Beatific Vision

Source: owlcation.com


Three Latin words comprise the phrase, beatific vision; beatus, happy, the verb, facere, to make, and finally, visio, which means sight. In other words, a beatific vision is a sight that makes one happy. What is the cause for happiness? It is the sight of God the Trinity. The mystics assure us that to see God’s beauty is worth enduring all manner of hell on earth. Imagine some sight that makes you intensely happy, then multiply it by a billion. There you have a morsel of what happiness flows from the vision of God.

Finally, we come to the experience of the ultimate reality of heaven: beatitude. This experience flows from the vision of God. St. Thomas Aquinas defines beatitude as the perfect good that satisfies the inmost desire of the rational being. “Only the uncreated and infinite good,” he says, “can fully satisfy the desire of a creature which conceives universal good.” In other words, nothing finite, be it pleasures, riches, talents, power, or prestige, can ultimately satisfy the hunger for infinite happiness found within the human heart.

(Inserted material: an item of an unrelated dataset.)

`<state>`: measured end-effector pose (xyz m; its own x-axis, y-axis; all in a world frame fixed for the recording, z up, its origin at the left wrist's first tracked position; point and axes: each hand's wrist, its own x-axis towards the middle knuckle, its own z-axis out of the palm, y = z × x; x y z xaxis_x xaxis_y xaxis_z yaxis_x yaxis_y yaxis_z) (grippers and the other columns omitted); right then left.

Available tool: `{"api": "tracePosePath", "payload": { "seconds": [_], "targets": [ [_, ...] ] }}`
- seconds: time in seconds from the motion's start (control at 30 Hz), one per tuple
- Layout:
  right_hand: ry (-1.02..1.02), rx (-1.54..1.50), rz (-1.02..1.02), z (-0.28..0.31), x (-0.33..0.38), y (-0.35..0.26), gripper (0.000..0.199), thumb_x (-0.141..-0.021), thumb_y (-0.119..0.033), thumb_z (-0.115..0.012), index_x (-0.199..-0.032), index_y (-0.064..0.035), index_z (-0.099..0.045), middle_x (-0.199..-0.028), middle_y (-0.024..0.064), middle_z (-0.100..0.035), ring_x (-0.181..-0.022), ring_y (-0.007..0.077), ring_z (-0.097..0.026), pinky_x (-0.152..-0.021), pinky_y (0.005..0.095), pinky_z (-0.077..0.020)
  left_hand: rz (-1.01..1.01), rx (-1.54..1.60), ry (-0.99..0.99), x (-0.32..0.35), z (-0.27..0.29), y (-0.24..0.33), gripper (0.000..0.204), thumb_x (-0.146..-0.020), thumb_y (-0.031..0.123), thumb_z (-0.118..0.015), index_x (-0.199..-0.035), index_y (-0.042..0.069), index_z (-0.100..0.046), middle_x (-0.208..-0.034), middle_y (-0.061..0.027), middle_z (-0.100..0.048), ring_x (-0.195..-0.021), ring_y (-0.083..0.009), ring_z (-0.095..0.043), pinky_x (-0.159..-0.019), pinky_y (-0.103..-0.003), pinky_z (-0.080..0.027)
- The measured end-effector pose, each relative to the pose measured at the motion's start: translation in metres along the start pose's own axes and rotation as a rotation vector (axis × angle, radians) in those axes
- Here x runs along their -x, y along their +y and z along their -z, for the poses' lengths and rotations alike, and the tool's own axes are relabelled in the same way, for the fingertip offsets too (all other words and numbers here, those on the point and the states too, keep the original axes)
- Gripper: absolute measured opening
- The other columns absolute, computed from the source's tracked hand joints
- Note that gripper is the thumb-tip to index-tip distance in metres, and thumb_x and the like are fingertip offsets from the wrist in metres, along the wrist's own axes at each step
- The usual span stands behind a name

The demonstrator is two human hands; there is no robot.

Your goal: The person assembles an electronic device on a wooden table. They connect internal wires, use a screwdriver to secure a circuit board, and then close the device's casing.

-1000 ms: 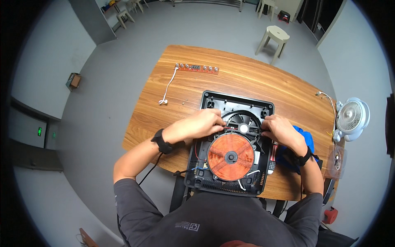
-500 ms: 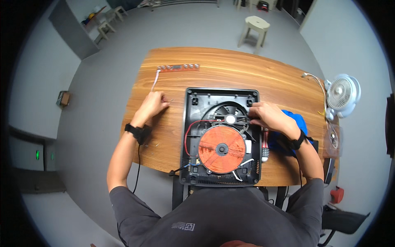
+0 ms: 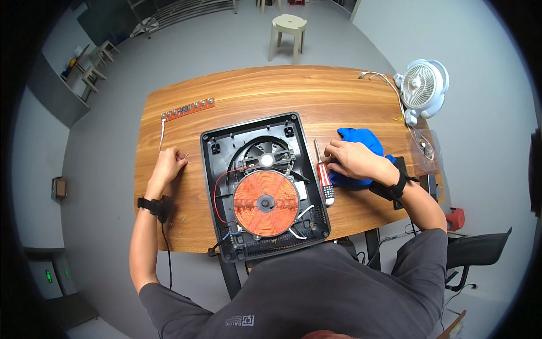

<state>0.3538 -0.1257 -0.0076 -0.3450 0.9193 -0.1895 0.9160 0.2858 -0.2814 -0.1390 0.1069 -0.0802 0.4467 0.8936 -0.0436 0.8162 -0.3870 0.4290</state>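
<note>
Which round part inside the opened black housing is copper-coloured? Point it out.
The flat coil in the near half of the housing, toward the person. The other round part, the fan behind it, is black with a white hub.

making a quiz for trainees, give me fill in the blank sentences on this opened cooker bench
The round coil in the opened cooker is ____ in colour.
The screwdriver lies to the ____ of the cooker.
The right hand rests on a ____ cloth.
The white desk fan stands at the table's far ____ corner.

Missing words: copper; right; blue; right
</note>
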Motion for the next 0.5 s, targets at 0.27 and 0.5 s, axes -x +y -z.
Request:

Only infinite beatitude, namely God, can satiate an infinite hunger. Moreover, since He is an endless ocean, there is no limit to how deeply one can plunge into Him. The happiness of the saints in heaven is to give and receive God’s own tide of happiness. “The essence of their supreme joy,” says Père de Caussade, “is but the tide of the very happiness of God ebbing and flowing into their souls, according to the capacity of their hearts.”

Hence, if God is infinite happiness, beauty, and love, how easy it will be to reciprocate His love. Consider a person who has loved you more than any other: perhaps it is a parent, spouse, or friend. In their presence, love naturally flows out of your being. If God is the source of all goodness, then how simple it will be to love Him in response.